Peking (dpa) – Die Ein-Kind-Politik in China ist wohl endgültig vorbei: Die Regierung in Peking überlegt, Eltern, die ein zweites Kind haben wollen, finanziell zu unterstützen. Dies berichteten staatliche Medien am Dienstag. Im Januar 2016 war die umstrittene Ein-Kind-Politik abgeschafft worden, was zu einem Geburtenplus von 1,3 Millionen Babys geführt hatte.
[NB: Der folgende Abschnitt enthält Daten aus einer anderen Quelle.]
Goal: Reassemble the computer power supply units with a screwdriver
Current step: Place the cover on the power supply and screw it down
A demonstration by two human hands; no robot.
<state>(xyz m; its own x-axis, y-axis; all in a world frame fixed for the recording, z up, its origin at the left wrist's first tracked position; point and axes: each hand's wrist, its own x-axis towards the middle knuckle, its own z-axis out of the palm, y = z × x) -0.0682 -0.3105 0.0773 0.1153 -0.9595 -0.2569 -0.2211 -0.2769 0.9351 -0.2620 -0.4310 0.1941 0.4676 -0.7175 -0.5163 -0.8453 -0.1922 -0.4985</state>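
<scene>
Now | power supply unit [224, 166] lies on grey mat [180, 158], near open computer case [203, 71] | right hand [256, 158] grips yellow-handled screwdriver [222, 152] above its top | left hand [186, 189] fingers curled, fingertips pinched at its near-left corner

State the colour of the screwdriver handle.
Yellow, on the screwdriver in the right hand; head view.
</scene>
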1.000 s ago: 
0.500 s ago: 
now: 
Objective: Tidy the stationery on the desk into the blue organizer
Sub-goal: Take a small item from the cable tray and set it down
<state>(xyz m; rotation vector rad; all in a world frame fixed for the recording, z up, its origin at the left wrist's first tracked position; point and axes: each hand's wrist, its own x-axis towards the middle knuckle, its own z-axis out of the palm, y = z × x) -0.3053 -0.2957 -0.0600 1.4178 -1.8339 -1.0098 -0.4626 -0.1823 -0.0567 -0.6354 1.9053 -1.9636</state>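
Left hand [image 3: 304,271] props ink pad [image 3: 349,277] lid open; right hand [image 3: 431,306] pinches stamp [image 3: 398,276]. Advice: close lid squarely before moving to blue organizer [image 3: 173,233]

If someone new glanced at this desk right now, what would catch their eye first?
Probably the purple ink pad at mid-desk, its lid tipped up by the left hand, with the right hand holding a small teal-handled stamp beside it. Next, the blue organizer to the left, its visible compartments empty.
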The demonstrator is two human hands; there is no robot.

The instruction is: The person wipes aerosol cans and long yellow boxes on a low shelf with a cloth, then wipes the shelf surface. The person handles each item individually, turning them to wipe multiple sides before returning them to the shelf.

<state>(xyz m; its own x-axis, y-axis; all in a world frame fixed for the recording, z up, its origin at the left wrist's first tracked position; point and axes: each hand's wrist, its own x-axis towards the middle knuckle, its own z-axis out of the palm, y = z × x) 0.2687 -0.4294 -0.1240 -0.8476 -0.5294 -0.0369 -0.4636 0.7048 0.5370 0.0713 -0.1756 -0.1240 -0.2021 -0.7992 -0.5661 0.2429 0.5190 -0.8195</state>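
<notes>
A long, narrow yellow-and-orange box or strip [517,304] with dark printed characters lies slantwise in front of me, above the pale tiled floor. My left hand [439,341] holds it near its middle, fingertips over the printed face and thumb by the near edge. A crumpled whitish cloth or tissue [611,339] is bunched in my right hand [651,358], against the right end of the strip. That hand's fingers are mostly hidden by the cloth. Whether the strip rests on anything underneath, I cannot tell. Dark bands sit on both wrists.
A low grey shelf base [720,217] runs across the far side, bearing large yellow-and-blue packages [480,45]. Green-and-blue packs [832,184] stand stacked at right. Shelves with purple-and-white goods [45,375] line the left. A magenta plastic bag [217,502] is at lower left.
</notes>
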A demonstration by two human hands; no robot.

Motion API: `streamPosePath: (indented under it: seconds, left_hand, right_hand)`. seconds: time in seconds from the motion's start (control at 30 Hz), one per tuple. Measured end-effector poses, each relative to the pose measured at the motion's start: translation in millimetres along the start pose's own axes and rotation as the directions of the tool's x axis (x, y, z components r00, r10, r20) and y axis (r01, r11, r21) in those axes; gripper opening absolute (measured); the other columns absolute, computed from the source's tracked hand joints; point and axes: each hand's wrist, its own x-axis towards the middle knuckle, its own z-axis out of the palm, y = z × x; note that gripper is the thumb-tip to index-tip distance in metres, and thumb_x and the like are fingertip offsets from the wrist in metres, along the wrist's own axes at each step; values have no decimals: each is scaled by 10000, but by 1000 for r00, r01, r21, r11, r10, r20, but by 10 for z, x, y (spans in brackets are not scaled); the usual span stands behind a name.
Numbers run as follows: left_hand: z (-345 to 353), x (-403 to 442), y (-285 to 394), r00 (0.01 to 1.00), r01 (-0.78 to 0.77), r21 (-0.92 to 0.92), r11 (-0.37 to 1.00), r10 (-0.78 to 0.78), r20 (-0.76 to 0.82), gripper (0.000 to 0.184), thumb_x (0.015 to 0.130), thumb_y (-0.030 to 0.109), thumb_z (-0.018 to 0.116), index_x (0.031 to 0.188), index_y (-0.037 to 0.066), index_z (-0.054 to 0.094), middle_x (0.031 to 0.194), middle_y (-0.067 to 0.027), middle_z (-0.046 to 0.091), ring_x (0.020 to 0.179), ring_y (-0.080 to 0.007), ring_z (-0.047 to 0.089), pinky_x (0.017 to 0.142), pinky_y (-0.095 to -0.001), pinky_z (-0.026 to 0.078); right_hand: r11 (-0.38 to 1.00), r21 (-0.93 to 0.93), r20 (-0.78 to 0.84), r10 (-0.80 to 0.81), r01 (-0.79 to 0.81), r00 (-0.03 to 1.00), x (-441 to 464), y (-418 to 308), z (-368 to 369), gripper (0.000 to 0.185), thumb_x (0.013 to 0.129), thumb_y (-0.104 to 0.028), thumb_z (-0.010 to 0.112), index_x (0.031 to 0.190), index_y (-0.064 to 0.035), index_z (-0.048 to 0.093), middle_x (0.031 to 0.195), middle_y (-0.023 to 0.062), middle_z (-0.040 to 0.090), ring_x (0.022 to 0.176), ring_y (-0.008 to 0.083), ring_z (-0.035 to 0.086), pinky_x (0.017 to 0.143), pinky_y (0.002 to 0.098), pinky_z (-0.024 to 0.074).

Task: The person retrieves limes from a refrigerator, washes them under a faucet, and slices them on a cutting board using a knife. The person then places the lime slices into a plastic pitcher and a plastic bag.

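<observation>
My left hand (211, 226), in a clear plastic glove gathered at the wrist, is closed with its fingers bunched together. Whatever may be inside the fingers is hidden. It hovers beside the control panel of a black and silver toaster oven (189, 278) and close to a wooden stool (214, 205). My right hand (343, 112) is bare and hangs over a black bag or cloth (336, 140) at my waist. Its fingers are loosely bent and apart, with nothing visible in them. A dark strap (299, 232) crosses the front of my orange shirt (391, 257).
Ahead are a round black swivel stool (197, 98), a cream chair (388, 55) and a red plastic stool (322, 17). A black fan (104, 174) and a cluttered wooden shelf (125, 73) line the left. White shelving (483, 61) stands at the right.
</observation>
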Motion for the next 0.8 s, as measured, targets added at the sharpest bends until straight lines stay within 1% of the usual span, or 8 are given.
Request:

Doch laut einer Studie der Kommission für Gesundheit und Familienplanung zögern 60 Prozent der chinesischen Eltern, ein zweites Kind zu bekommen. Sie befürchteten demnach, sich eine größere Familie nicht leisten zu können, berichtete die Zeitung «China Daily». Ein zweites Kind sei das Recht jeder Familie, sagte der Chef der Kommission, Wang Peian. «Aber Leistbarkeit ist zu einer Engstelle geworden, die diese Entscheidung negativ beeinflusst.» Daher ziehe die Regierung Geburtenprämien und Förderungen in Betracht.


1979 hatte das kommunistische China die Ein-Kind-Politik angeordnet, um das Bevölkerungswachstum zu bremsen. Die Wende in der staatlich verordneten Familienpolitik erfolgte als Reaktion auf die schnelle Alterung des Milliardenvolkes und die rückläufige Geburtenquote.